## DESCRIPTION OF THE TASK
Copy out the data that comes next, character for character, and leave the images aside.

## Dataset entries
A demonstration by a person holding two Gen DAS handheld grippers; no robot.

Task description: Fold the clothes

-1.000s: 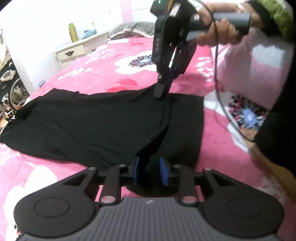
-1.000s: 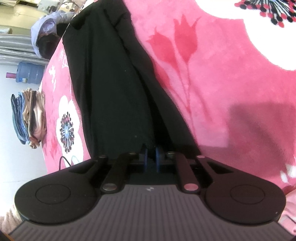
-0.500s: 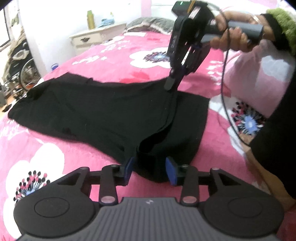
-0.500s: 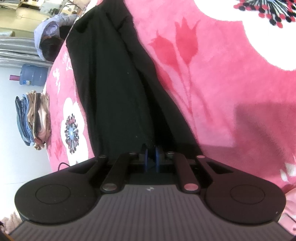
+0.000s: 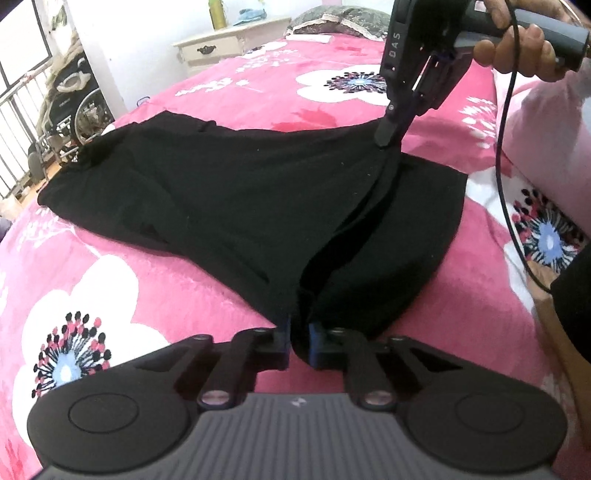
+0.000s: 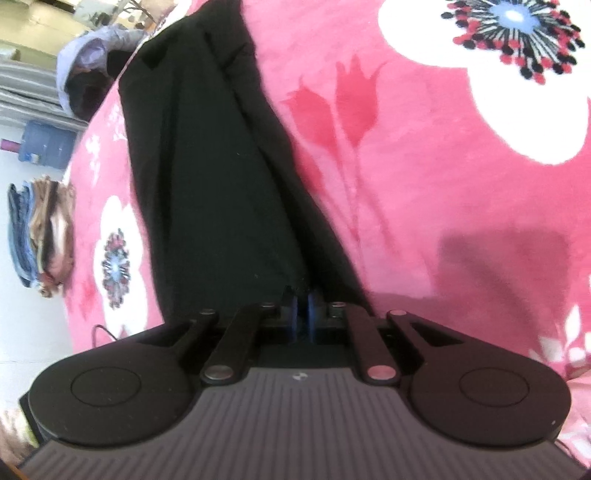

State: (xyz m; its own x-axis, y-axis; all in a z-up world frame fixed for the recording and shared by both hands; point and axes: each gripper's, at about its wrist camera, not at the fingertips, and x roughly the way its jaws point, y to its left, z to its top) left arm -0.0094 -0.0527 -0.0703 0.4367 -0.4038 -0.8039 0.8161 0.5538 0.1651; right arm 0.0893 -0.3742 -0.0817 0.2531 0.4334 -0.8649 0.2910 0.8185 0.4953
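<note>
A black garment lies spread on a pink flowered bedspread. My left gripper is shut on the garment's near edge, cloth bunched between its blue pads. In the left wrist view my right gripper pinches the far edge and holds it lifted, so a taut fold line runs between the two grips over a lower layer. In the right wrist view the right gripper is shut on the black garment, which stretches away across the bedspread.
A white bedside cabinet and a dark pillow stand beyond the bed. A wheelchair is at the left. A cable hangs from the right gripper. A stack of folded clothes and a water jug are off the bed.
My left gripper opened briefly, then shut on the garment's near edge. Both grippers have lifted their edges and moved left across the garment.
</note>
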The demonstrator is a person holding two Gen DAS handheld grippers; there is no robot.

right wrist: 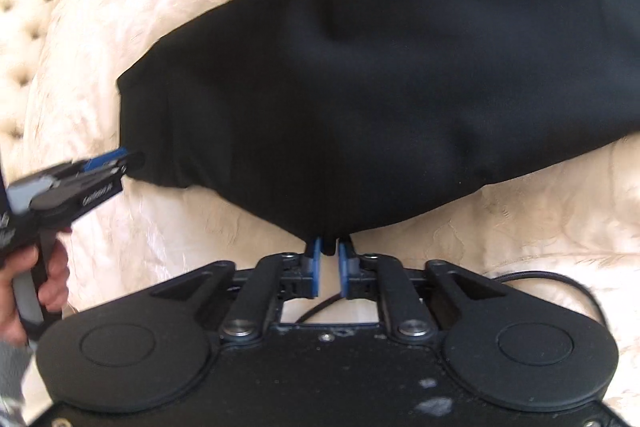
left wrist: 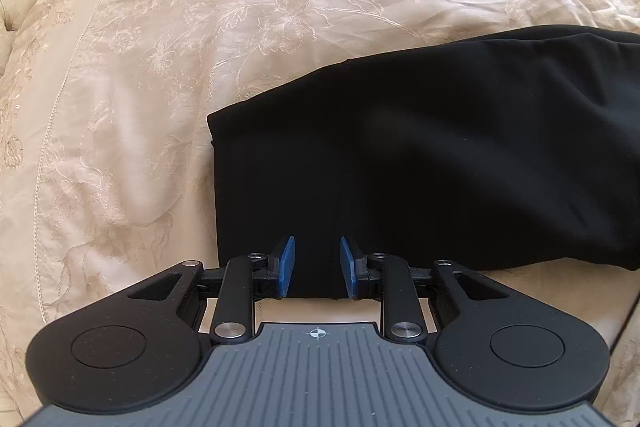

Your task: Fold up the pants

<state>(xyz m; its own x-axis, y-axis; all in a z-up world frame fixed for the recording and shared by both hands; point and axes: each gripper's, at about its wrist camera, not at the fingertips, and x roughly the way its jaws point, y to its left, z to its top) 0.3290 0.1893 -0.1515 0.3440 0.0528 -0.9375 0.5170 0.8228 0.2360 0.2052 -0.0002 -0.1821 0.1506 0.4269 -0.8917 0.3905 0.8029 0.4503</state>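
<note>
Black pants, already doubled lengthwise, lying flat across a cream embroidered bedspread, near edge towards both cameras. Right hand-held gripper pressed nearly together, pinching a small tuck of that near edge. Left hand-held gripper at the end of the pants, pads apart with dark cloth filling the gap; impossible to tell whether biting or merely straddling.

Likely trouble from here:
- Lifting with only a shallow tuck on the right: probably slips out, or carries the top layer alone and splits the stack.
- Raising one side with the left not truly closed: skewed fold, dragged corner.
- Pulling low over soft bedding: bedspread likely bunched up underneath.
- Sweeping back near the cable: possible snag.
</note>
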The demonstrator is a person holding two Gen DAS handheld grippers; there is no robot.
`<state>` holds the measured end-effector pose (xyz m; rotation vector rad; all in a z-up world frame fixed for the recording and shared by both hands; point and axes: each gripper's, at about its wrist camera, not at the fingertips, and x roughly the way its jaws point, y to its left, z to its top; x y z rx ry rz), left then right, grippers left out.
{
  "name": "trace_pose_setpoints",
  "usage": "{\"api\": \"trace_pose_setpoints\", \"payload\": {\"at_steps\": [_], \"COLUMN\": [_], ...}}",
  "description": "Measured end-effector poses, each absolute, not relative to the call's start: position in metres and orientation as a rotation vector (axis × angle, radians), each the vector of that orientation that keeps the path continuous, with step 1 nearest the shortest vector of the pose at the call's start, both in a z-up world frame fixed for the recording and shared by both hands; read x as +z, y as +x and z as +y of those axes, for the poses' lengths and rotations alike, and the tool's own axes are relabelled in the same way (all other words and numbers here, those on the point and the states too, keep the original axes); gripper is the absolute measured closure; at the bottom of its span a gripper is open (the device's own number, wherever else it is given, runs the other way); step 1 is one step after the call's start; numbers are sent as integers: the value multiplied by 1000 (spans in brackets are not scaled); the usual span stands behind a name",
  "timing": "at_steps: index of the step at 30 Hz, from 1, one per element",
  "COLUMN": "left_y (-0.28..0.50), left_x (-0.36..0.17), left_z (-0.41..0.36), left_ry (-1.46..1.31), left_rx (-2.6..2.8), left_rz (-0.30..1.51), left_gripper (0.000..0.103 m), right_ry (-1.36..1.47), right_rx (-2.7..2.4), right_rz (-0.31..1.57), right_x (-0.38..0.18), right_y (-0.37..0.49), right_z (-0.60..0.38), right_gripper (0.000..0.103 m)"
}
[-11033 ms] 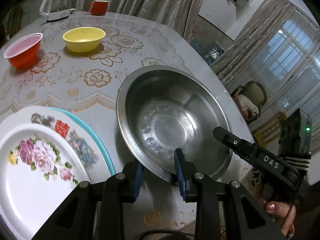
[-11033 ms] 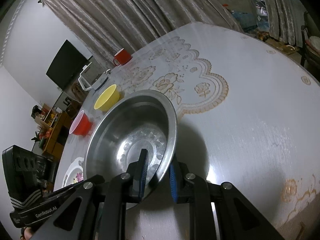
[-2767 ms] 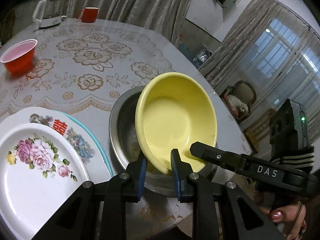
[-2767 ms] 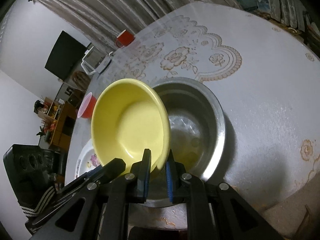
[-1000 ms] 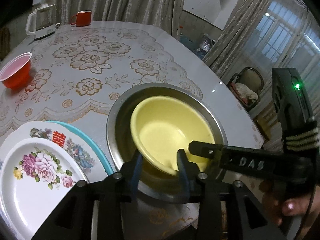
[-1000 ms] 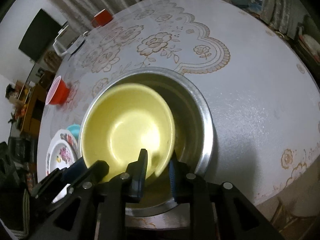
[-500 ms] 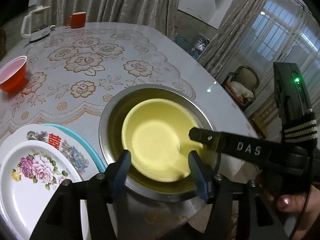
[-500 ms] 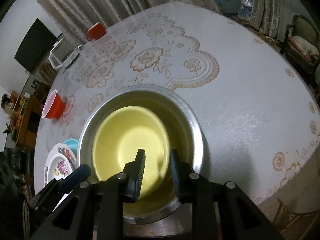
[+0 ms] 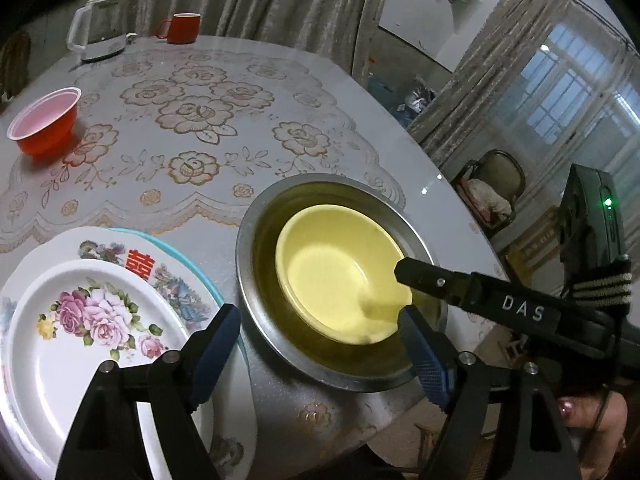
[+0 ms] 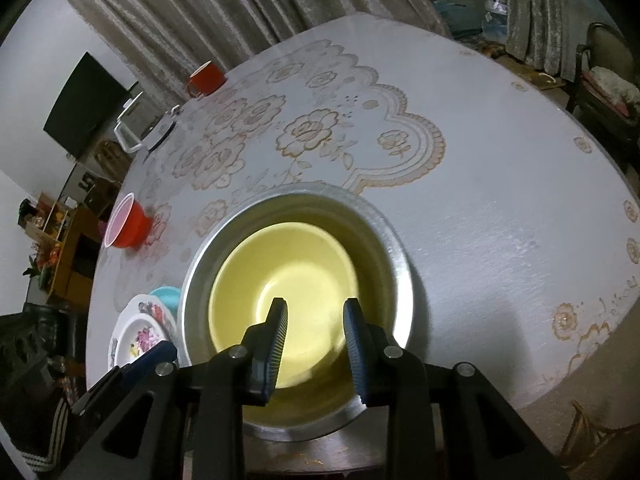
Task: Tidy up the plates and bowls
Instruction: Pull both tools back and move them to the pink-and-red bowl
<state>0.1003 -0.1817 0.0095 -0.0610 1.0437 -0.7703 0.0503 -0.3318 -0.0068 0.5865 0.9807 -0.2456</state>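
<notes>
The yellow bowl (image 9: 340,272) rests inside the large steel bowl (image 9: 256,216) near the table's front edge; both also show in the right wrist view, yellow bowl (image 10: 288,264) within steel bowl (image 10: 384,224). My left gripper (image 9: 320,344) is open wide and empty, above the steel bowl's near rim. My right gripper (image 10: 314,336) is open and empty, above the yellow bowl's near side; its arm (image 9: 500,304) crosses the left wrist view. A red bowl (image 9: 44,120) stands at the far left. Stacked flowered plates (image 9: 80,320) lie left of the steel bowl.
A red mug (image 9: 180,28) and a clear kettle (image 9: 100,32) stand at the table's far side. The table edge (image 10: 580,380) runs close on the right. A chair (image 9: 496,184) stands beyond the table.
Both grippers let go of the yellow bowl, which now rests in the steel bowl. Both have opened wider and drawn back a little.
</notes>
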Motion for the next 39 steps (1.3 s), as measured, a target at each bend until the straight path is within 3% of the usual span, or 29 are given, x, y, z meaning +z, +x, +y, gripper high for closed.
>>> {"api": "trace_pose_setpoints", "payload": {"at_steps": [12,27,39], "left_y": [117,195,257], "left_x": [19,47,25], "left_z": [-164,-72,2], "left_ry": [-146,-257,-364], "left_rx": [-834,-654,-456], "left_rz": [1104,1017,1019], "left_gripper": [19,14,13], "right_ry": [568,499,404], "right_rx": [-235,-218,-13], "right_rz": [999,975,1074], "right_x": [-8,7,-3], "right_y": [54,76,142], "right_z": [-326,-321,-279], "right_gripper": [74,74,71]}}
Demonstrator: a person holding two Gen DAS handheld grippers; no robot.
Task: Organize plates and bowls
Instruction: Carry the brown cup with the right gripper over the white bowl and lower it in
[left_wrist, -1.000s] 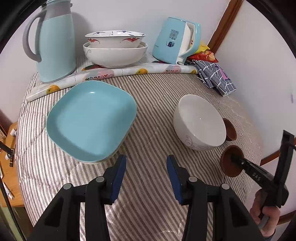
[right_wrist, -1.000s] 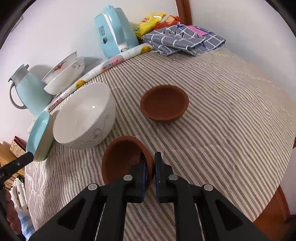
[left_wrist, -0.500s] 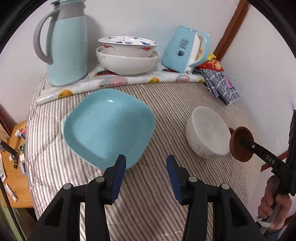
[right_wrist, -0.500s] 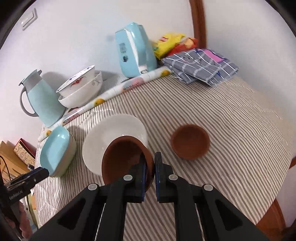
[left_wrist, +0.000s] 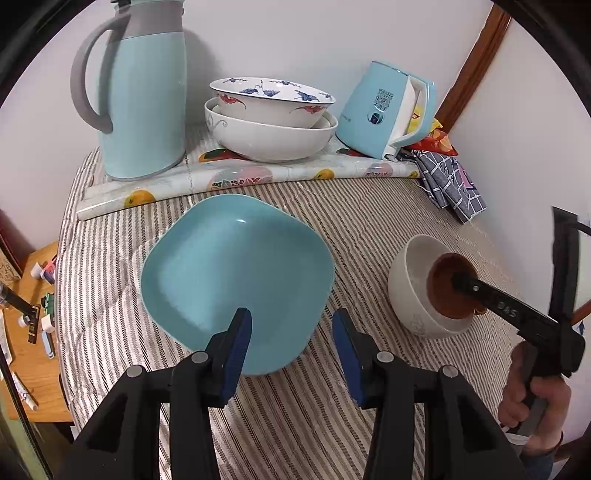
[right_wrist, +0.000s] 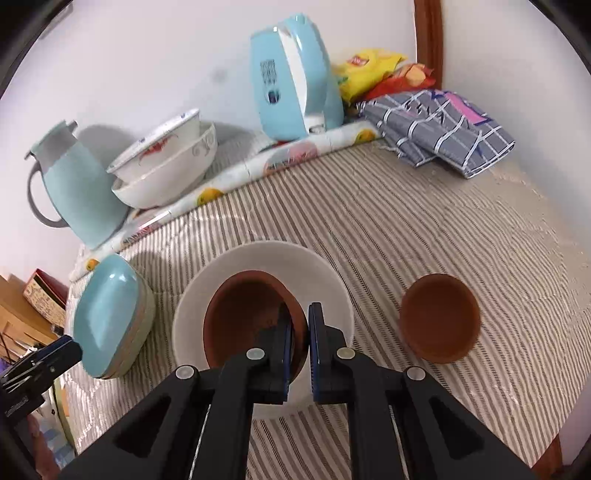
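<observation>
1. The right gripper (right_wrist: 299, 332) has its fingers pinched narrow on the rim of a brown bowl (right_wrist: 245, 314), which hangs tilted inside the mouth of the white bowl (right_wrist: 258, 258); whether the two bowls touch cannot be told.
2. A second brown bowl (right_wrist: 439, 317) sits on the striped surface (right_wrist: 406, 229) just right of the white bowl.
3. The left gripper (left_wrist: 291, 345) is empty, its fingers partly apart, over the near edge of the blue plate (left_wrist: 236, 273).
4. Two patterned bowls (left_wrist: 271, 118) are stacked at the back, between a blue jug (left_wrist: 144, 92) and a blue kettle (left_wrist: 384, 110).
5. The kettle's printed label is too small to read. Raised letters on the right gripper's arm look like "DAS". A yellow snack bag (right_wrist: 369, 66) carries a red logo, not readable.
6. A hand (left_wrist: 535, 402) grips the right gripper's handle.
</observation>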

## SOLUTION FOR THIS PROBLEM
A demonstration by a person holding two Gen DAS handheld grippers; no robot.

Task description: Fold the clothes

-1.000s: 
-1.000s: 
-0.500s: 
-0.500s: 
+0.000s: 
+0.000s: 

State: (xyz m; its own x-axis, y-axis; all in a z-up world frame fixed for the recording and shared by both hands; point and axes: each gripper's, at about its wrist camera, not at the fingertips, and x roughly the way its jaws point, y to its left, z to its top) left arm -0.0094 -0.0527 -0.0703 0.4367 -0.4038 -0.8039 0.8161 0.5538 0.1651; right arm 0.0893 -0.3742 -0.0817 0.2531 0.4334 -0.8649 0.2910 0.8185 0.4953
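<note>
A black garment lies spread on a pink flowered bedspread. My left gripper is shut on the garment's near edge, cloth bunched between its blue pads. In the left wrist view my right gripper pinches the far edge and holds it lifted, so a taut fold line runs between the two grips over a lower layer. In the right wrist view the right gripper is shut on the black garment, which stretches away across the bedspread.
A white bedside cabinet and a dark pillow stand beyond the bed. A wheelchair is at the left. A cable hangs from the right gripper. A stack of folded clothes and a water jug are off the bed.
My left gripper opened briefly, then shut on the garment's near edge. Both grippers have lifted their edges and moved left across the garment.
</note>
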The demonstrator is a person holding two Gen DAS handheld grippers; there is no robot.

right wrist: 
left wrist: 

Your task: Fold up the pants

<state>(xyz m; its own x-axis, y-axis; all in a z-up world frame fixed for the recording and shared by both hands; point and axes: each gripper's, at about its wrist camera, not at the fingertips, and x roughly the way its jaws point, y to its left, z to its top) 0.3290 0.1893 -0.1515 0.3440 0.0528 -0.9375 0.5170 0.8228 0.2360 0.2052 -0.0002 -0.1821 0.1506 0.4269 -0.8917 0.3905 0.8029 0.4503</state>
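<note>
Black pants, already doubled lengthwise, lying flat across a cream embroidered bedspread, near edge towards both cameras. Right hand-held gripper pressed nearly together, pinching a small tuck of that near edge. Left hand-held gripper at the end of the pants, pads apart with dark cloth filling the gap; impossible to tell whether biting or merely straddling.

Likely trouble from here:
- Lifting with only a shallow tuck on the right: probably slips out, or carries the top layer alone and splits the stack.
- Raising one side with the left not truly closed: skewed fold, dragged corner.
- Pulling low over soft bedding: bedspread likely bunched up underneath.
- Sweeping back near the cable: possible snag.
</note>
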The demonstrator is a person holding two Gen DAS handheld grippers; there is no robot.
`<state>` holds the measured end-effector pose (xyz m; rotation vector rad; all in a z-up world frame fixed for the recording and shared by both hands; point and axes: each gripper's, at about its wrist camera, not at the fingertips, and x roughly the way its jaws point, y to its left, z to its top; x y z rx ry rz), left then right, grippers left out.
{
  "name": "trace_pose_setpoints",
  "usage": "{\"api\": \"trace_pose_setpoints\", \"payload\": {\"at_steps\": [_], \"COLUMN\": [_], ...}}",
  "description": "Measured end-effector poses, each absolute, not relative to the call's start: position in metres and orientation as a rotation vector (axis × angle, radians), each the vector of that orientation that keeps the path continuous, with step 1 nearest the shortest vector of the pose at the call's start, both in a z-up world frame fixed for the recording and shared by both hands; read x as +z, y as +x and z as +y of those axes, for the poses' lengths and rotations alike, and the tool's own axes are relabelled in the same way (all other words and numbers here, those on the point and the states too, keep the original axes); gripper is the absolute measured closure; at the bottom of its span a gripper is open (the device's own number, wherever else it is given, runs the other way); step 1 is one step after the call's start; numbers are sent as integers: the value multiplied by 1000 (spans in brackets are not scaled); the usual span stands behind a name",
  "timing": "at_steps: index of the step at 30 Hz, from 1, one per element",
  "COLUMN": "left_y (-0.28..0.50), left_x (-0.36..0.17), left_z (-0.41..0.36), left_ry (-1.46..1.31), left_rx (-2.6..2.8), left_rz (-0.30..1.51), left_gripper (0.000..0.103 m), right_ry (-1.36..1.47), right_rx (-2.7..2.4), right_rz (-0.31..1.57), right_x (-0.38..0.18), right_y (-0.37..0.49), right_z (-0.60..0.38), right_gripper (0.000..0.103 m)"
}
[-11033 ms] 
[-11033 ms] 
[-2767 ms] 
[-2767 ms] 
[-1000 ms] 
[-1000 ms] 
[-500 ms] 
[-500 ms] 
[+0 ms] 
[+0 ms] 
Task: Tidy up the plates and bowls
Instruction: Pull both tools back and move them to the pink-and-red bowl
<state>0.1003 -0.1817 0.0095 -0.0610 1.0437 -0.7703 0.0503 -0.3318 -0.0068 0.5865 0.9807 -0.2456</state>
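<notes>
The yellow bowl (image 9: 340,272) rests inside the large steel bowl (image 9: 256,216) near the table's front edge; both also show in the right wrist view, yellow bowl (image 10: 288,264) within steel bowl (image 10: 384,224). My left gripper (image 9: 320,344) is open wide and empty, above the steel bowl's near rim. My right gripper (image 10: 314,336) is open and empty, above the yellow bowl's near side; its arm (image 9: 500,304) crosses the left wrist view. A red bowl (image 9: 44,120) stands at the far left. Stacked flowered plates (image 9: 80,320) lie left of the steel bowl.
A red mug (image 9: 180,28) and a clear kettle (image 9: 100,32) stand at the table's far side. The table edge (image 10: 580,380) runs close on the right. A chair (image 9: 496,184) stands beyond the table.
Both grippers let go of the yellow bowl, which now rests in the steel bowl. Both have opened wider and drawn back a little.
</notes>
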Motion for the next 39 steps (1.3 s), as measured, a target at each bend until the straight path is within 3% of the usual span, or 29 are given, x, y, z meaning +z, +x, +y, gripper high for closed.
>>> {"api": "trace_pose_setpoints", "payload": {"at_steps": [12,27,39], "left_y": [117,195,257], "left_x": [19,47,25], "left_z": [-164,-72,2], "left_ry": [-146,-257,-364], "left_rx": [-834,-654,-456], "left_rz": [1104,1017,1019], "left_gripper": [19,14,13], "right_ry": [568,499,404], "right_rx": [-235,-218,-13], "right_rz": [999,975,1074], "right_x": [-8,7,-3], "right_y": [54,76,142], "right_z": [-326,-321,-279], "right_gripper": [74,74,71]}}
Demonstrator: a person holding two Gen DAS handheld grippers; no robot.
Task: Organize plates and bowls
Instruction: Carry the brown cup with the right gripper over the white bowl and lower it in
[left_wrist, -1.000s] 
[right_wrist, -1.000s] 
[left_wrist, -0.500s] 
[right_wrist, -0.500s] 
[left_wrist, +0.000s] 
[right_wrist, +0.000s] 
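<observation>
1. The right gripper (right_wrist: 299, 332) has its fingers pinched narrow on the rim of a brown bowl (right_wrist: 245, 314), which hangs tilted inside the mouth of the white bowl (right_wrist: 258, 258); whether the two bowls touch cannot be told.
2. A second brown bowl (right_wrist: 439, 317) sits on the striped surface (right_wrist: 406, 229) just right of the white bowl.
3. The left gripper (left_wrist: 291, 345) is empty, its fingers partly apart, over the near edge of the blue plate (left_wrist: 236, 273).
4. Two patterned bowls (left_wrist: 271, 118) are stacked at the back, between a blue jug (left_wrist: 144, 92) and a blue kettle (left_wrist: 384, 110).
5. The kettle's printed label is too small to read. Raised letters on the right gripper's arm look like "DAS". A yellow snack bag (right_wrist: 369, 66) carries a red logo, not readable.
6. A hand (left_wrist: 535, 402) grips the right gripper's handle.
</observation>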

With the output given, the exercise is complete.